La ciudad de Sabadell está de fiesta, y no es para menos. En un emocionante partido, el equipo local se impuso al Córdoba con un ajustado 3-2, una victoria que no solo los coloca en la tercera posición de LaLiga Hypermotion, sino que también pone en evidencia el impresionante progreso del club. Hace apenas dos años, luchaban en la Segunda Federación y ahora, tras cuatro partidos jugados, mantienen un balance impecable de dos victorias y dos empates.
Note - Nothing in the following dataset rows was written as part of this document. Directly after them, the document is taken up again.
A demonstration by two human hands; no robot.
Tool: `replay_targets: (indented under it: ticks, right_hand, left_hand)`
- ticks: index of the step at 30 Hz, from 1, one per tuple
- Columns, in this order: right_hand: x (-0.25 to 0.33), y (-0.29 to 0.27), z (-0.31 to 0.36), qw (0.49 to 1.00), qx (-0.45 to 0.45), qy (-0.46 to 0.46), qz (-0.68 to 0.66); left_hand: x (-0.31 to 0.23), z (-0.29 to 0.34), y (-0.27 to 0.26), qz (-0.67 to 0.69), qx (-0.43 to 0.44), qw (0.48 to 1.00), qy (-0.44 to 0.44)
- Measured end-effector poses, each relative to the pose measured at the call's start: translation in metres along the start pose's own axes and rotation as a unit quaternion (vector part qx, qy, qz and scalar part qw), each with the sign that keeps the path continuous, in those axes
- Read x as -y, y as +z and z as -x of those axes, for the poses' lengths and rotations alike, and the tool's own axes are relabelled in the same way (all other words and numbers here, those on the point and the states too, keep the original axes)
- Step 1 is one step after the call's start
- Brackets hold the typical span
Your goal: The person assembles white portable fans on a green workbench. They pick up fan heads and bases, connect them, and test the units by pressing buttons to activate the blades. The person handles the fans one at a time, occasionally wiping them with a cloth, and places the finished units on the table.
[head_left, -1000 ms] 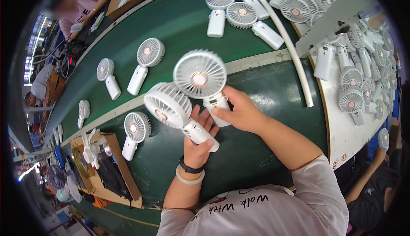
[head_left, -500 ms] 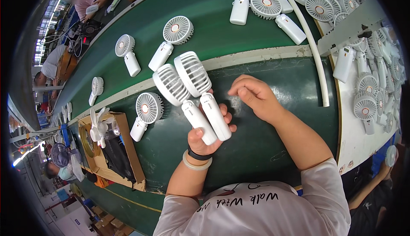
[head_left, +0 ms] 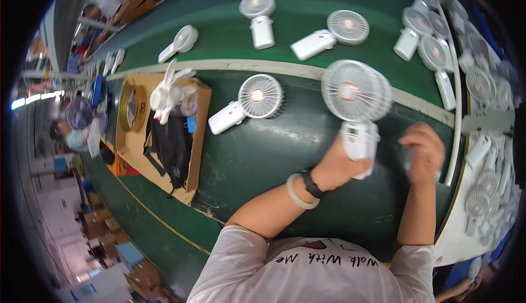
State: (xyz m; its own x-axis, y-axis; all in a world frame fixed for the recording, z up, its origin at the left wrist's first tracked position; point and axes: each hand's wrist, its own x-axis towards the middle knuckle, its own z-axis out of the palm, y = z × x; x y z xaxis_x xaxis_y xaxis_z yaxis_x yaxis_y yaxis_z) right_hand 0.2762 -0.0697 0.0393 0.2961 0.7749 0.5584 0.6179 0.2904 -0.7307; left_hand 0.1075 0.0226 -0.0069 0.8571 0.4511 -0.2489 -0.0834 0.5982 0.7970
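Held upright in my left hand (head_left: 337,163) are two white handheld fans. The front fan (head_left: 359,138) faces me with its round grille, and the back fan (head_left: 382,92) sits mostly hidden behind it. My fingers wrap round the handles. To the right, my right hand (head_left: 424,147) is raised with loosely bent fingers, thumb apart and nothing visible in it; motion blurs it slightly. A single white fan (head_left: 259,96) lies on the dark green bench (head_left: 279,166) left of my left hand.
Beyond a pale strip runs a green belt (head_left: 213,23) with several white fans. Left stands a cardboard box (head_left: 198,138) with a tape roll (head_left: 141,106), a white rabbit-shaped item (head_left: 164,97) and a black bag (head_left: 171,149). A white tube (head_left: 453,144) edges the right, beside many piled fans (head_left: 485,193).
My view has turned, so the bench and box sit differently. The two fans in my left hand have swung to upright, grilles toward me. My right hand has lifted, fingers pointing up.
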Motion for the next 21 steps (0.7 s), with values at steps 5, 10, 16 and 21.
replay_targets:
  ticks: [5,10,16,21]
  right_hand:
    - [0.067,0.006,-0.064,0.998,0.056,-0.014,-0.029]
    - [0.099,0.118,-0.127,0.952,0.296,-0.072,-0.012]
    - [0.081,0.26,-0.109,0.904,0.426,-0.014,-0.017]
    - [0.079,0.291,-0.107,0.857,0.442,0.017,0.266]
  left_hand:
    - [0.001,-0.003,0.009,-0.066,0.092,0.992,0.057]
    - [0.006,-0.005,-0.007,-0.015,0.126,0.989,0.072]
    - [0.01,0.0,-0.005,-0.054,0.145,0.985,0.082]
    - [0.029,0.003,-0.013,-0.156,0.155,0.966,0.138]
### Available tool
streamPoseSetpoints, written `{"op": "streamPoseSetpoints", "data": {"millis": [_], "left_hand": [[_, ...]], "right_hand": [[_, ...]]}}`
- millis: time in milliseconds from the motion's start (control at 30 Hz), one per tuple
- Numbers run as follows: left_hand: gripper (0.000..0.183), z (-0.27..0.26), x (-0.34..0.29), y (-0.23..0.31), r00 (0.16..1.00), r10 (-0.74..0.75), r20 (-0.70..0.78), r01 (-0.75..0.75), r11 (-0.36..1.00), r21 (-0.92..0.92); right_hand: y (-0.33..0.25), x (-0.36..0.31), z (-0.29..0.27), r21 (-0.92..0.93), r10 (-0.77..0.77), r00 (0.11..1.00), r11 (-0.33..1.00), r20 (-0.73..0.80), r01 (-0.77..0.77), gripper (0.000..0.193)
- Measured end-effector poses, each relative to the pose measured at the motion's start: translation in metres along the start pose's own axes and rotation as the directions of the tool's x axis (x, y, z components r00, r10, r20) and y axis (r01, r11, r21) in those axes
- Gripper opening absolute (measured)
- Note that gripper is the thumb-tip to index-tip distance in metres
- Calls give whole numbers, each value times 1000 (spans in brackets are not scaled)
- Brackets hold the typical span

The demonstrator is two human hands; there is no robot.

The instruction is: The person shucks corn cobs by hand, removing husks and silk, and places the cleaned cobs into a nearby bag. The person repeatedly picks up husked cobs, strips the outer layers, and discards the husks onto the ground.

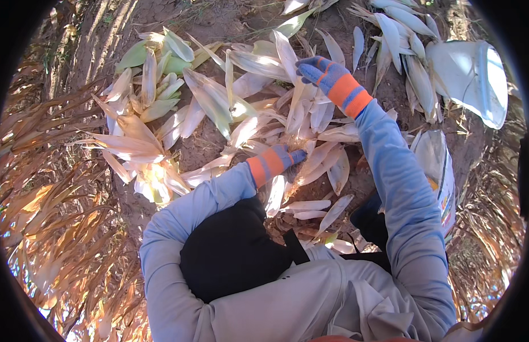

Un espectáculo digno de celebración
El héroe indiscutible de la noche fue Nicholas Gioacchini. El delantero estadounidense abrió el marcador a los siete minutos, aprovechando un error del portero debutante Guilhermo Fernandes. Cuatro minutos después, recibió un gran pase de Urri, quien demostró ser una pieza clave en este rompecabezas. Con maestría y elegancia, Gioacchini volvió a batir al guardameta rival y desató la locura entre los aficionados en la Nova Creu Alta.
A pesar del dominio inicial del Sabadell, el Córdoba no se dio por vencido. Un penalti ejecutado por Carracedo hizo temblar las gradas locales antes del descanso. Sin embargo, los arlequinados respondieron con fuerza; Gioacchini estuvo a punto de sellar su hat-trick si no fuera por un disparo que se estrelló en el palo.
Ya en la segunda parte, cuando parecía que todo estaba decidido con un empate fugaz gracias a Enol (76′), Urri tuvo otra oportunidad brillante: un penalti concedido por una mano clara dejó claro quiénes eran los dueños de casa. Y así fue como Urri convirtió ese tiro desde los once metros en tres puntos vitales para seguir soñando. Fuegos artificiales iluminaban el cielo mientras Sabadell celebraba este triunfo inesperado pero tan merecido.